● **WHAT IS BEING ASKED**
Two lines below mark the span: the one containing "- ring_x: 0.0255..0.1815" and the one containing "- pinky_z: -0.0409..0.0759". Set down both, plus every line between, exactly as they stand, and nothing else.

[Records from a data source]
==================================================
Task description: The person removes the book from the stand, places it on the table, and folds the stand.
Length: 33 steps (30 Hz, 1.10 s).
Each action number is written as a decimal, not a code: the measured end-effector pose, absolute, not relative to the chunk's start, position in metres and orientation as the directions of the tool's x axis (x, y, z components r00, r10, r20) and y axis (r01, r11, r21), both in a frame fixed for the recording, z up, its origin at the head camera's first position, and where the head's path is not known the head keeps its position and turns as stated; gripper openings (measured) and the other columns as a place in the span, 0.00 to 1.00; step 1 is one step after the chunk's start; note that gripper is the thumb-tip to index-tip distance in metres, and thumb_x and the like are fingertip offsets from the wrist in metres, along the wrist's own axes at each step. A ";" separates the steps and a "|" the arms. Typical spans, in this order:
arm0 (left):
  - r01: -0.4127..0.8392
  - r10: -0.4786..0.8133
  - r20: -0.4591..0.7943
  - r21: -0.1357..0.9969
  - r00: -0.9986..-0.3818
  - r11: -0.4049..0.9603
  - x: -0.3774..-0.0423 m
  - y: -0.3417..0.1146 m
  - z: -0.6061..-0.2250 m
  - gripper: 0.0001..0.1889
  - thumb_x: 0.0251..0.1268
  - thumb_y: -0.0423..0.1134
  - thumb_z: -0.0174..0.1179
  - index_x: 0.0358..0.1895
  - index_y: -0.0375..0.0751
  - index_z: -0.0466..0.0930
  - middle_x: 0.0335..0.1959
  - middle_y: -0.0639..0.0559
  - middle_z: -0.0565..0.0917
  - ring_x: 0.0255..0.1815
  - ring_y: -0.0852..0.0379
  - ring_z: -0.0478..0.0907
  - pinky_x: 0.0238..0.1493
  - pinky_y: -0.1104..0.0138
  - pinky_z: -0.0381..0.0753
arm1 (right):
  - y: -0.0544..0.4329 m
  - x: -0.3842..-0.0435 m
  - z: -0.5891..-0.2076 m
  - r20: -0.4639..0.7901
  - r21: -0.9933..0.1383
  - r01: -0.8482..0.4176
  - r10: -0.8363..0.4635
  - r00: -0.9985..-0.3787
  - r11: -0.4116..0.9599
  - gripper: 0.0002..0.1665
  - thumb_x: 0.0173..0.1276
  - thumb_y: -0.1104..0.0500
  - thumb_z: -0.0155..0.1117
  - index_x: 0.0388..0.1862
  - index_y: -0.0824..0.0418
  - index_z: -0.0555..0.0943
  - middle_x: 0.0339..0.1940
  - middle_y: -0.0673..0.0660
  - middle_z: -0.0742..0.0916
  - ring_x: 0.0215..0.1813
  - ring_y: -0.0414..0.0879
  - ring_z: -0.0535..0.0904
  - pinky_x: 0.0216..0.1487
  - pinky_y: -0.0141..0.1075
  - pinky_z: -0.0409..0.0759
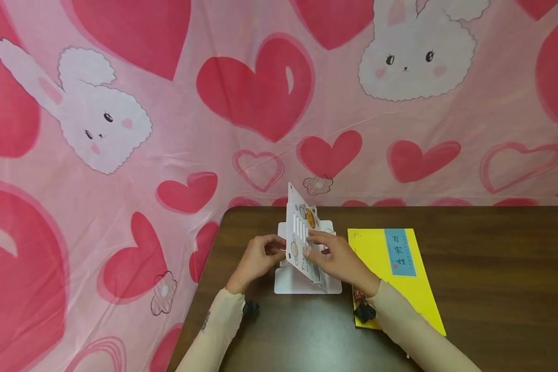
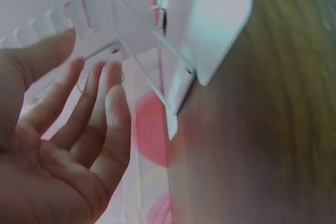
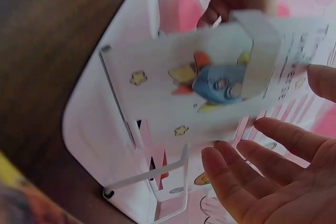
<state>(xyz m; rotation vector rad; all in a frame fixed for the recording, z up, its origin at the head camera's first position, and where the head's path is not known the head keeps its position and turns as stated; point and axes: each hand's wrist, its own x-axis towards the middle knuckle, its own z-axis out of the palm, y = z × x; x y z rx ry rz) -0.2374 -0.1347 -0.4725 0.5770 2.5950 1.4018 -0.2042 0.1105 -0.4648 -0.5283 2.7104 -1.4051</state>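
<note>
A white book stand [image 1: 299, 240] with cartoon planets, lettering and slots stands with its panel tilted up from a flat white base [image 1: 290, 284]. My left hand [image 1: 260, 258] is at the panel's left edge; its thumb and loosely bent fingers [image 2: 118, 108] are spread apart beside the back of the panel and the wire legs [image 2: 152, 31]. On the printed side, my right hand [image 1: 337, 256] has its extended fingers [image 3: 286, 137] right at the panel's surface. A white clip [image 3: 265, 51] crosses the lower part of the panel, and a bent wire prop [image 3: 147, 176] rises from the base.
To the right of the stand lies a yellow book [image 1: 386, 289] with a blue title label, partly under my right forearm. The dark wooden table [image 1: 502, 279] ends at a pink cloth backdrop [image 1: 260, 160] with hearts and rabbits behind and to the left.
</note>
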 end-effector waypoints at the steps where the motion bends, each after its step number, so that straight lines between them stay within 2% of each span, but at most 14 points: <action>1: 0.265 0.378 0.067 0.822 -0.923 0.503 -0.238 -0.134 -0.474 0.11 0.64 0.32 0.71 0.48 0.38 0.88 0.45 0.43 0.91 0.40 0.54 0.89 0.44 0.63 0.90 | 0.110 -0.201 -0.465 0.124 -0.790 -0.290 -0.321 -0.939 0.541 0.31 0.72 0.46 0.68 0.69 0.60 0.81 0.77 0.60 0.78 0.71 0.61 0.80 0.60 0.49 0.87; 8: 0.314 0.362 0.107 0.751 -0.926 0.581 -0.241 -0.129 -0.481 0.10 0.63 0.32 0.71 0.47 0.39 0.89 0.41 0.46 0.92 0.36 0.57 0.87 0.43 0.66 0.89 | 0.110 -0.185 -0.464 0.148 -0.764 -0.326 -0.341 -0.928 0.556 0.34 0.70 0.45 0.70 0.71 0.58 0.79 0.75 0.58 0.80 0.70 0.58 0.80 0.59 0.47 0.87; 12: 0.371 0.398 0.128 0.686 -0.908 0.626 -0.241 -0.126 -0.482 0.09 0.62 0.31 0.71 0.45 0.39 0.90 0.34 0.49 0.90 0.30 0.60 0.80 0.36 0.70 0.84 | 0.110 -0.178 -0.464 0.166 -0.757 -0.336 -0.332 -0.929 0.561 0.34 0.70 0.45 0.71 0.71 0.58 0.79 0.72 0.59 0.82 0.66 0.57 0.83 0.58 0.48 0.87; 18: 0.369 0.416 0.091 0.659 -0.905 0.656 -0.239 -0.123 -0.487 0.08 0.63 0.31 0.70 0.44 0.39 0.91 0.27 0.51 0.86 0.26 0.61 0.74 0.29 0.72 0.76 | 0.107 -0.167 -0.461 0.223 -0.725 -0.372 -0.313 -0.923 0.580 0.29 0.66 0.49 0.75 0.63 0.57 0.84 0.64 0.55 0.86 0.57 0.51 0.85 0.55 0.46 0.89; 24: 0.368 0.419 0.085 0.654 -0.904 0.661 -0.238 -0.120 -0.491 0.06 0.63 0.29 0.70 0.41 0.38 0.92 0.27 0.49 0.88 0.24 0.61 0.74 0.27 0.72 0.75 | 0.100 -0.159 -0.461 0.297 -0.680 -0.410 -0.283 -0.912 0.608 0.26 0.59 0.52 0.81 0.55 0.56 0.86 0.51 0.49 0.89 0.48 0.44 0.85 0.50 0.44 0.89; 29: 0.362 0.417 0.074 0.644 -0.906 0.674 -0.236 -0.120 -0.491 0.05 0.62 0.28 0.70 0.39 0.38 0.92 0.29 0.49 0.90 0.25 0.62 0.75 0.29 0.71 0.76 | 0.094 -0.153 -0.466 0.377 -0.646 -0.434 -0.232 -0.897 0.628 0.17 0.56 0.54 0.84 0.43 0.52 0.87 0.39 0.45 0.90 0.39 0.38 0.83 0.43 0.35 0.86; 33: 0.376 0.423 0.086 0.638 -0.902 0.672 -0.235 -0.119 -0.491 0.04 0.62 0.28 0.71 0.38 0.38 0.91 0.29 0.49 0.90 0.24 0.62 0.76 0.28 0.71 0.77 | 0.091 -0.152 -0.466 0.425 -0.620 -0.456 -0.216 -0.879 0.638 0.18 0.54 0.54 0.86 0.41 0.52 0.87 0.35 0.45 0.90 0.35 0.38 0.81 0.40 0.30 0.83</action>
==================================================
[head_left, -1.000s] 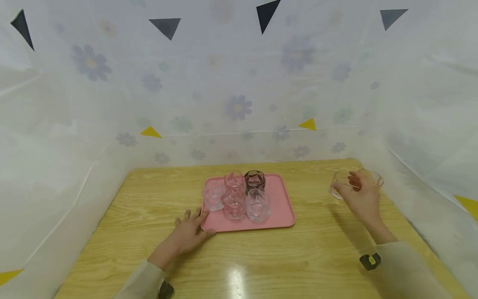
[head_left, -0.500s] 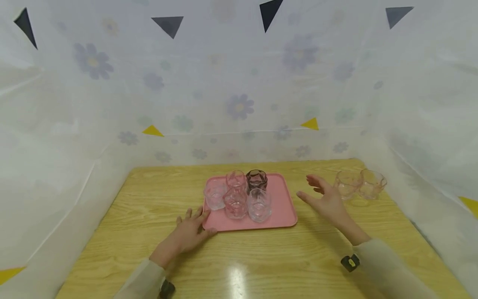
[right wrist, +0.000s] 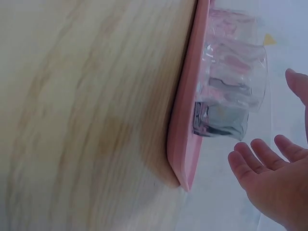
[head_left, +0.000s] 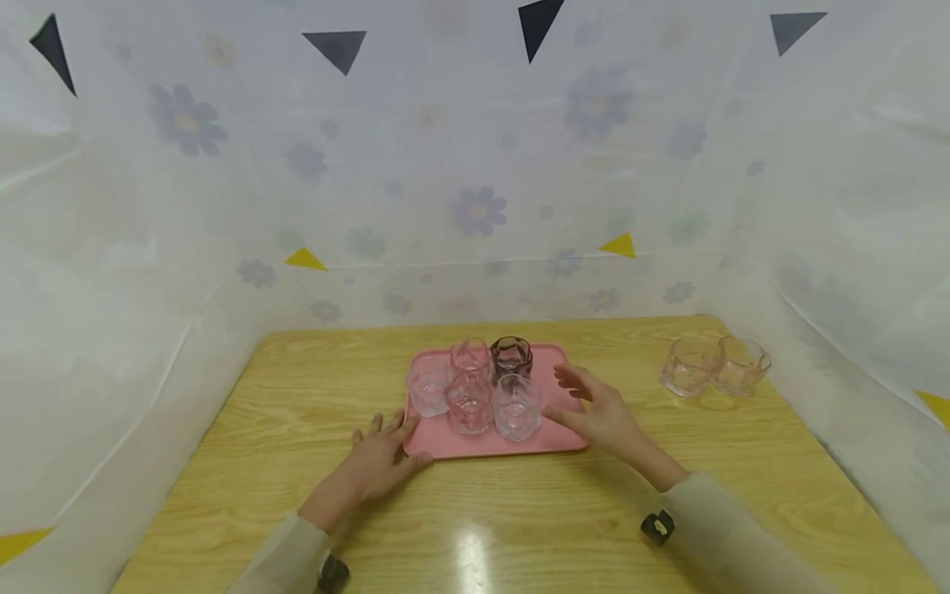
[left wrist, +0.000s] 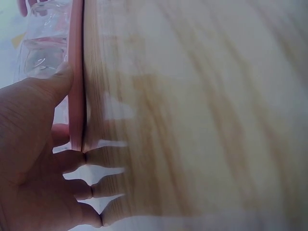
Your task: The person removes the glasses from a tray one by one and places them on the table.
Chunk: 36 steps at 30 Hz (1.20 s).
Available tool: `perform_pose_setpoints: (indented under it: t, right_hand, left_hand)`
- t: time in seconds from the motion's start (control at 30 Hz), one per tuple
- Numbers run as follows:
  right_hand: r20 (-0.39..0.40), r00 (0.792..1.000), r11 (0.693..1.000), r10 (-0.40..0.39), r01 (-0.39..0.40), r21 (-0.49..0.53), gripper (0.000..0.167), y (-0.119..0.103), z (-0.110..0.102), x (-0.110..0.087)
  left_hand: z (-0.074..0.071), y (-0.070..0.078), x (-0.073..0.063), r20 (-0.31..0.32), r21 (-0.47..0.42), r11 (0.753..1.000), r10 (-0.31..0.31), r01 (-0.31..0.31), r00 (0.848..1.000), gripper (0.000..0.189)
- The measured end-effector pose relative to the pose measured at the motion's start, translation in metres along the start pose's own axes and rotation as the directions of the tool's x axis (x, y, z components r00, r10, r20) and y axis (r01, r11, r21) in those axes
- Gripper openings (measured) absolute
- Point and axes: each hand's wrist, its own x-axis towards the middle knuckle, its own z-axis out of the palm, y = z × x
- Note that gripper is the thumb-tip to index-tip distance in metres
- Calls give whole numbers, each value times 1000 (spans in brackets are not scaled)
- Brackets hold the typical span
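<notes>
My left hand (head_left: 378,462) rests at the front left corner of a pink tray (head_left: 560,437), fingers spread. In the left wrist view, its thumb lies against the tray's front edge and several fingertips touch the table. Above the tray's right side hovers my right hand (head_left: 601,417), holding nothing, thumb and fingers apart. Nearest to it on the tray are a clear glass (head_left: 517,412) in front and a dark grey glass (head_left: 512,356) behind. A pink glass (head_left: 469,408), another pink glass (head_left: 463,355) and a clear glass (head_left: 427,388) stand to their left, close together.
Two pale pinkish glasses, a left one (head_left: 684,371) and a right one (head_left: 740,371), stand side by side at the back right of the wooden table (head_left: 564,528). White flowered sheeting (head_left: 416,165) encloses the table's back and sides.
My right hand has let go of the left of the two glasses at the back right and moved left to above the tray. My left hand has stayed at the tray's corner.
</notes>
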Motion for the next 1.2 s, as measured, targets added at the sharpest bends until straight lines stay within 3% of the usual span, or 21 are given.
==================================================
● **RESPONSE AREA**
  - ring_x: 0.0255..0.1815
  - ring_y: -0.0852..0.0379
  - ring_z: -0.0478..0.0907
  - pinky_x: 0.0238..0.1493
  - pinky_y: -0.1104..0.0138
  - pinky_z: -0.0381..0.0753
arm1 (right):
  - y: -0.0544..0.4329 m
  - x: -0.3842..-0.0435 m
  - z: -0.5891..-0.2076 m
  - r20: -0.4639..0.7901
  - r21: -0.9933..0.1383
  - r01: -0.8482..0.4176
  - r10: -0.8363..0.4635
  - r00: -0.9985..-0.3787
  - r11: -0.4116..0.9599
  - gripper: 0.0002..0.1665
  - thumb_x: 0.0173..0.1276
  - thumb_y: -0.1104..0.0500
  - thumb_z: -0.0155..0.1117
  - index_x: 0.0388..0.1862
  - index_y: -0.0824..0.0418
  - index_z: -0.0555..0.0943
  - middle_x: 0.0339..0.1940
  - middle_y: -0.0673..0.0660
  - middle_z: -0.0742..0.0916
  - ring_x: 0.0215..0.1813
  - ring_y: -0.0414..0.0879
  - ring_z: -0.0535..0.0904
  - pinky_x: 0.0216..0.1487
  - pinky_y: -0.0141..0.1075
  - pinky_z: -0.0409..0.0759

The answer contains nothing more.